Return only the lines of the data below from the line with "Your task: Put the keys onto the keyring" up to and including the line with "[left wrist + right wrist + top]", exactly as written, with the pictures omitted.

*** Data for the task Section Begins ***

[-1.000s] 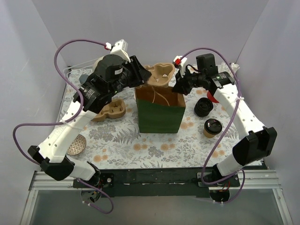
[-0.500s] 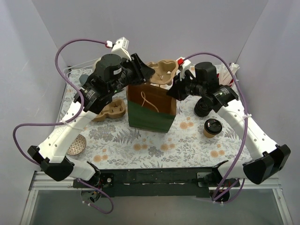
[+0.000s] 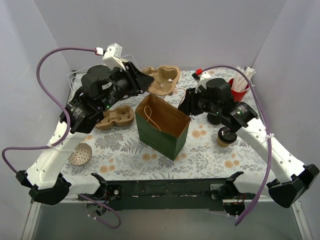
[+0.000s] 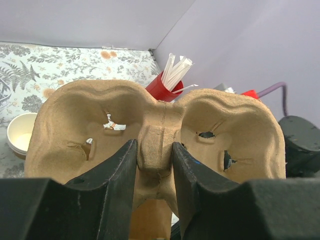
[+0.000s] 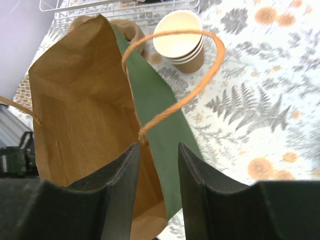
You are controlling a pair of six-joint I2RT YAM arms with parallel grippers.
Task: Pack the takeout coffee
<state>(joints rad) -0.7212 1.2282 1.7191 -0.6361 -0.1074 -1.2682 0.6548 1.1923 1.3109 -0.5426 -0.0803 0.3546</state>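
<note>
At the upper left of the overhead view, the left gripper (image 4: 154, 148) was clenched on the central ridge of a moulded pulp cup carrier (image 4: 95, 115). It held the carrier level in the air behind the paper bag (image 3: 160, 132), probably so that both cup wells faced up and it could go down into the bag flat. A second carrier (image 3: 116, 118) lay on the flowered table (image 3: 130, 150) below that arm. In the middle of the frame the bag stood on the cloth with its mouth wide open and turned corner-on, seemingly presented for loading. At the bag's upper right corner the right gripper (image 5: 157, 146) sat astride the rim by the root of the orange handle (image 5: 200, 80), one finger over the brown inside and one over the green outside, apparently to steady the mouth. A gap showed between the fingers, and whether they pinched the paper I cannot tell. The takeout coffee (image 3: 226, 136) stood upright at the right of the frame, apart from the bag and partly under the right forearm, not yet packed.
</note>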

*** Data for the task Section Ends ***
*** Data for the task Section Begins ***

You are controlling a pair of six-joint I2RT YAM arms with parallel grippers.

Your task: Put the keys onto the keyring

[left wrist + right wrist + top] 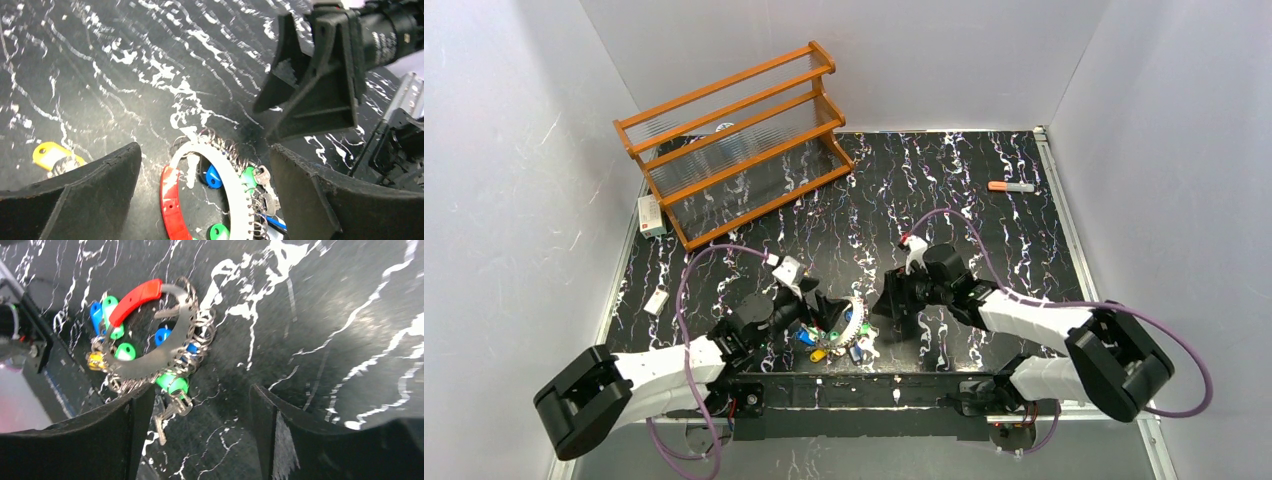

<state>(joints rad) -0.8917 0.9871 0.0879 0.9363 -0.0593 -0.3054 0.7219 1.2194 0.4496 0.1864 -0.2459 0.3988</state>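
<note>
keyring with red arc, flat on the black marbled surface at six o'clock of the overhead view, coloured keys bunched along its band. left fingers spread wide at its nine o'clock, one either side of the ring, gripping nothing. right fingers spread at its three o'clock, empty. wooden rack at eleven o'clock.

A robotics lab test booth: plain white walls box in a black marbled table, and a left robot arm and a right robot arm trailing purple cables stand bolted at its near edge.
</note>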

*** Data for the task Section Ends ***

**Finished task:**
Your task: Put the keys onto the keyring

[left wrist + right wrist + top] 

This exercise has been worked through to completion.